Verify this by drawing a zone containing only this residue. It is important that you realise the difference between colouring an object (zone/atom) and a molecule (zone/atom).

So far, you have only been colouring parts of objects that you selected yourself. This is useful, for instance, if you want to paint a particular helix, or residues near the active site or ligand-binding cavity. An even more interesting application of painting is colouring your molecule (i.e., not the object !) according to certain residue or atom properties. Residue properties are all those which are stored in datablocks called "P2A_RESIDUE_xxx", atom properties are stored in datablocks called "P2A_ATOM_xxx".
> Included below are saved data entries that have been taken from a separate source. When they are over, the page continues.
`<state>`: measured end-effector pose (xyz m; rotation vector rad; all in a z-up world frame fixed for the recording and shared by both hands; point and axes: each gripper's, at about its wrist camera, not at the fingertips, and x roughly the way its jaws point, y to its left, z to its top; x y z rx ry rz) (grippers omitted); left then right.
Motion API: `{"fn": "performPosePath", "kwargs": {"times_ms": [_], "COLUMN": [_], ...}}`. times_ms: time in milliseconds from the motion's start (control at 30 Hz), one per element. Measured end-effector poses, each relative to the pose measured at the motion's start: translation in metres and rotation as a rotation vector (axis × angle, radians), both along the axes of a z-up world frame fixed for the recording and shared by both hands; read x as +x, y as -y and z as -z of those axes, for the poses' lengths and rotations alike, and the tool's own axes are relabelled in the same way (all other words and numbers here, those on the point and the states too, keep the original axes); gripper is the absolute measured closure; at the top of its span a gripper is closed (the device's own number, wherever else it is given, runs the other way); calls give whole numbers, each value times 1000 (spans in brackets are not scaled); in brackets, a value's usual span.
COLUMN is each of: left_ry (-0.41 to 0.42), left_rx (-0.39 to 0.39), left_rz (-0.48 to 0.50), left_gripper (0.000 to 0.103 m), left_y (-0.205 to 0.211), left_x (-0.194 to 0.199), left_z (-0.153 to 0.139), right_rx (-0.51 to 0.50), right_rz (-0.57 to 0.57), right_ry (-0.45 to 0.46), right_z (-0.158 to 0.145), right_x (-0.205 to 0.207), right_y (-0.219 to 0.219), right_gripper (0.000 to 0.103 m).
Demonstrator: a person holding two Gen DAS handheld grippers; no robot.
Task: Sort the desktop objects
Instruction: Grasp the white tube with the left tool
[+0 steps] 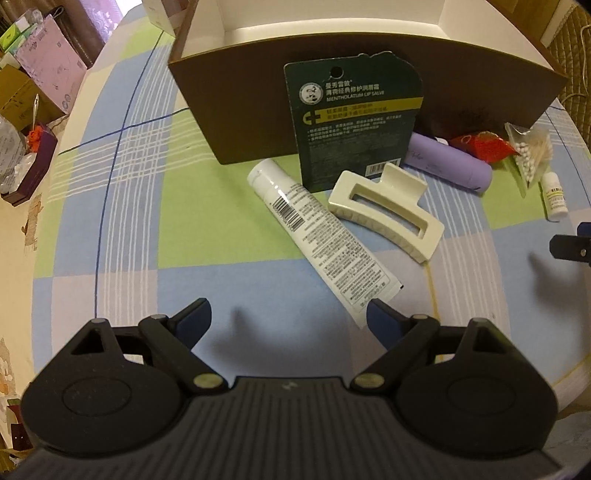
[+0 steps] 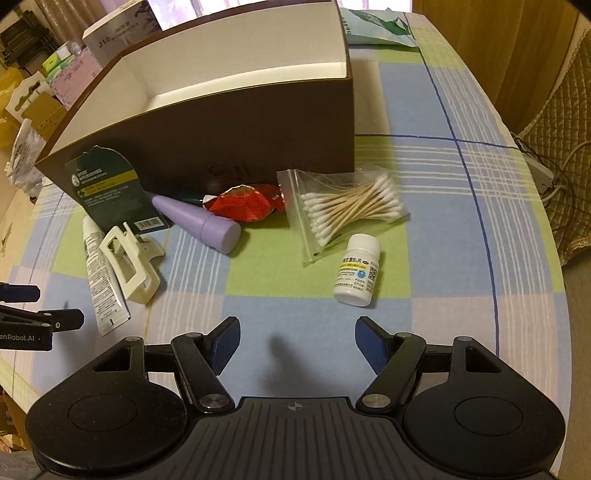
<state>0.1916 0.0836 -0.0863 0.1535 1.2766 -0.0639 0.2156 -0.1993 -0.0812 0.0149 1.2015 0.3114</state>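
A brown box [image 1: 258, 110] [image 2: 258, 133] with a white inside stands open on the checked cloth. Against its front wall leans a dark green lip-salve card [image 1: 351, 122] [image 2: 110, 192]. Before it lie a white tube [image 1: 321, 236] [image 2: 101, 280], a cream hair claw [image 1: 388, 210] [image 2: 129, 266], a purple bottle [image 1: 447, 162] [image 2: 203, 225], a red wrapper [image 1: 484, 146] [image 2: 247, 205], a bag of cotton swabs [image 2: 343, 210] [image 1: 528, 155] and a small white pill bottle [image 2: 356, 275] [image 1: 554, 201]. My left gripper [image 1: 288, 321] is open, its right finger at the tube's flat end. My right gripper [image 2: 297, 343] is open over bare cloth, short of the pill bottle.
The table's rounded edge runs close on both sides. Boxes and bags [image 1: 40, 74] crowd the floor at the left. A quilted chair [image 2: 561, 155] and cables stand off the right edge. A green pouch [image 2: 380, 26] lies behind the box.
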Motion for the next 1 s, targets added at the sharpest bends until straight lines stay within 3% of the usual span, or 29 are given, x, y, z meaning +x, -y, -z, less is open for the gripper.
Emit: {"fn": "performPosePath", "kwargs": {"times_ms": [200,500,633,800,900,1000], "left_ry": [7,11,8,19,41,55], "left_rx": [-16,-115,-138,-163,-137,-123], "left_rz": [11,-6,-19,-24,-8,4], "left_gripper": [15,20,31,33,40,61], "left_y": [2,-4,-7,-8,-8,-15], "left_x": [9,24,33,44,48,48], "left_z": [3,12,20,27,29,27], "right_rx": [-1,-1,-1,-3,-4,-2], "right_rz": [25,64,70,74,70,62], "right_ry": [-3,4,-1,-9,-12,-12], "right_z": [2,1,2,3,4,4], "right_x": [8,17,19,21,22,23], "right_y": [3,11,12,12,10,7], "right_gripper": [28,28,28,28,28,28]}}
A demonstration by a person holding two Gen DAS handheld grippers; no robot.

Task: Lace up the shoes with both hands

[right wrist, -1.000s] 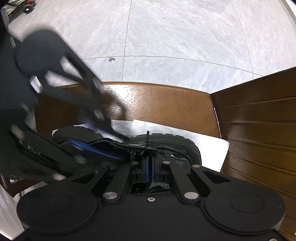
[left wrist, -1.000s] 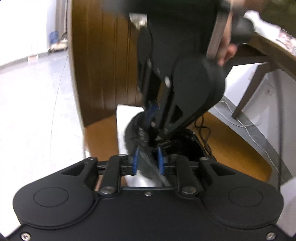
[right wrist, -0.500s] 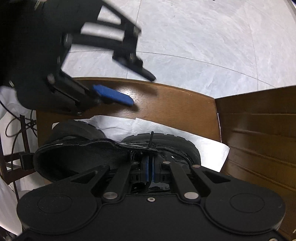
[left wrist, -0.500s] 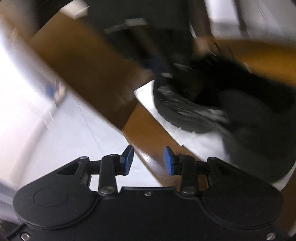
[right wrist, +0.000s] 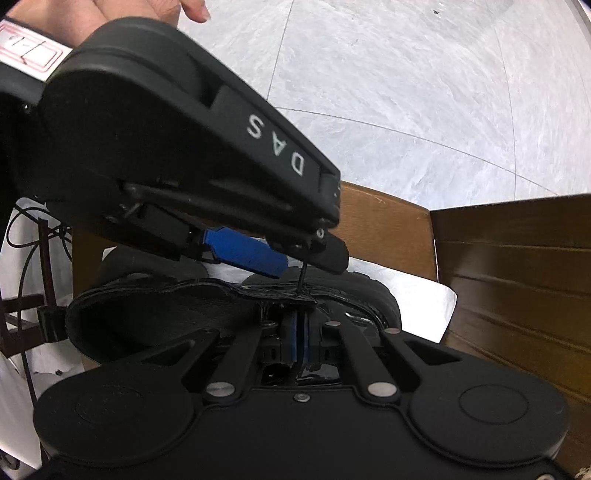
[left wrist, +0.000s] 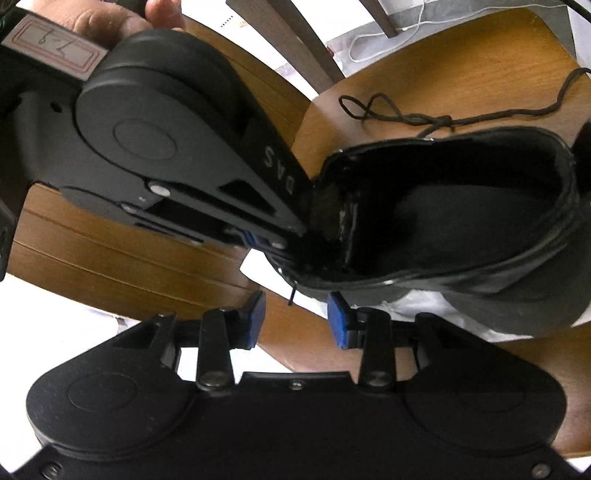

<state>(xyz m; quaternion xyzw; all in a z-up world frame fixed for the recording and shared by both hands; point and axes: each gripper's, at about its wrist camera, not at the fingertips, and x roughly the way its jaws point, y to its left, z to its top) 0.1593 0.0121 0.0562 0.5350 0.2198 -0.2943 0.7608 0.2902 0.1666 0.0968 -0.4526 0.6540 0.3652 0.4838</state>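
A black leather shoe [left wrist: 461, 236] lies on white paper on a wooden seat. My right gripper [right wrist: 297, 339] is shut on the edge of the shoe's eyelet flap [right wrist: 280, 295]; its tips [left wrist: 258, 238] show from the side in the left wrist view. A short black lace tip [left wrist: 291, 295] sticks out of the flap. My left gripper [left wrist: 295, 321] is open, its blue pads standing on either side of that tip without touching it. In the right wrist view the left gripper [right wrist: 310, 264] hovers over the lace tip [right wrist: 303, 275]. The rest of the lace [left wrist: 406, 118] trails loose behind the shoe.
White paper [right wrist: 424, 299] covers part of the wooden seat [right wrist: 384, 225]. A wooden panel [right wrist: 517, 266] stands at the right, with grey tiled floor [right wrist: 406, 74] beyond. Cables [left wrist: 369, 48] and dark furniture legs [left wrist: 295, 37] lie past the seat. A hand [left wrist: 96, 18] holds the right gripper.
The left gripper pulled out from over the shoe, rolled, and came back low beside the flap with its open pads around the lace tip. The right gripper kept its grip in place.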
There are four O commands which you can use to change the colour of your molecule (on a per-residue or per-atom basis): "Paint_zone", "Paint_case", "Paint_property" and "Paint_ramp".
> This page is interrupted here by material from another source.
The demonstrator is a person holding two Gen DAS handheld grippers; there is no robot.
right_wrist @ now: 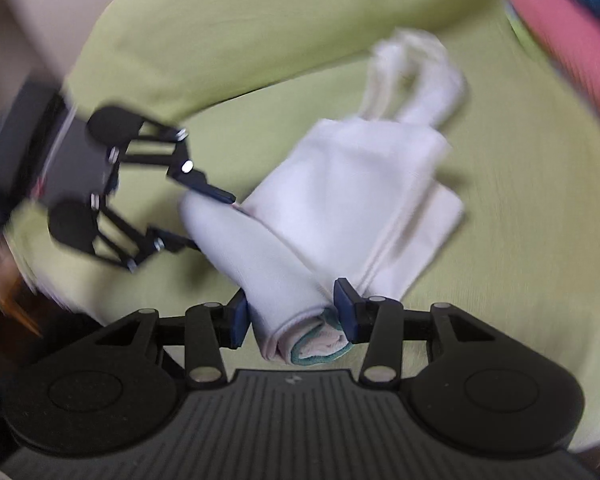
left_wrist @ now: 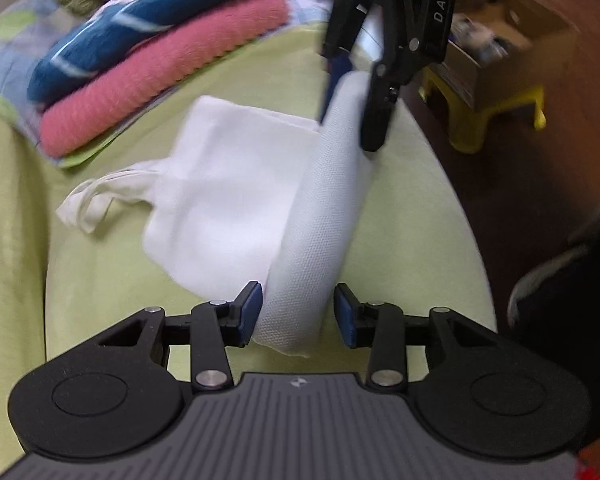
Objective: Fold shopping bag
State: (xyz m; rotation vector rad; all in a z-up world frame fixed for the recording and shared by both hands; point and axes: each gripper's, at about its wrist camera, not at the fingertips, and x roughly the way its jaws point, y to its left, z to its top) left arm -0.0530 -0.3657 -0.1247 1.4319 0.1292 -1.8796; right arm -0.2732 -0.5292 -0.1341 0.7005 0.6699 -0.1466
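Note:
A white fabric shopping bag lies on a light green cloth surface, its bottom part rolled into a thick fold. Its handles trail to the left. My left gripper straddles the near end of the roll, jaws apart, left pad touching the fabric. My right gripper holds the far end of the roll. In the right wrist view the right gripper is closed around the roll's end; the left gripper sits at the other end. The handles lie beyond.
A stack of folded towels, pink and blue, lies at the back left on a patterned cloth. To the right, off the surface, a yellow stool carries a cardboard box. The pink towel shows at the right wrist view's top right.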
The "Paint_zone" command is the equivalent of the "Paint_obj_zone" command, except that "Paint_zone" actually changes the colours associated with the atoms. Any objects that were generated previously retain their old colours (since the colour information is stored for each object). Verify this as follows:

O > paint_zone

Paint> What molecule [P2A ]:

Paint> Residue range [all molecule]: a16 a88

Paint> Colour? [red]: medium_blue

O > obj test zo ; end

The "Paint_case" command is used to colour all atoms for which a certain property has one of a series of possible values in possibly different colours. Try the following:

O > mol p2a pai_zon ; ; white

O > pain_cas

Paint> Colour-case a property in molecule P2A

Paint> Property [atom_z] : residue_type

Paint> How many cases [8] ? 4

Paint> Enter property values [ 1 2 3 4] :

Paint> Property value 1 : trp

Paint> Property value 2 : his

Paint> Property value 3 : phe

Paint> Property value 4 : tyr Paint> Enter 4 colour names: Paint> Colour? [white]: blue

Paint> Colour? [blue]: red

Paint> Colour? [red]: green

Paint> Colour? [green]: yellow

O > obj test2 zo ; end

What you have done is this:

* coloured all atoms in your molecule white

* coloured certain atoms in other colours, in case their residue type is Trp (blue), His (red), Phe (green) or Tyr (yellow)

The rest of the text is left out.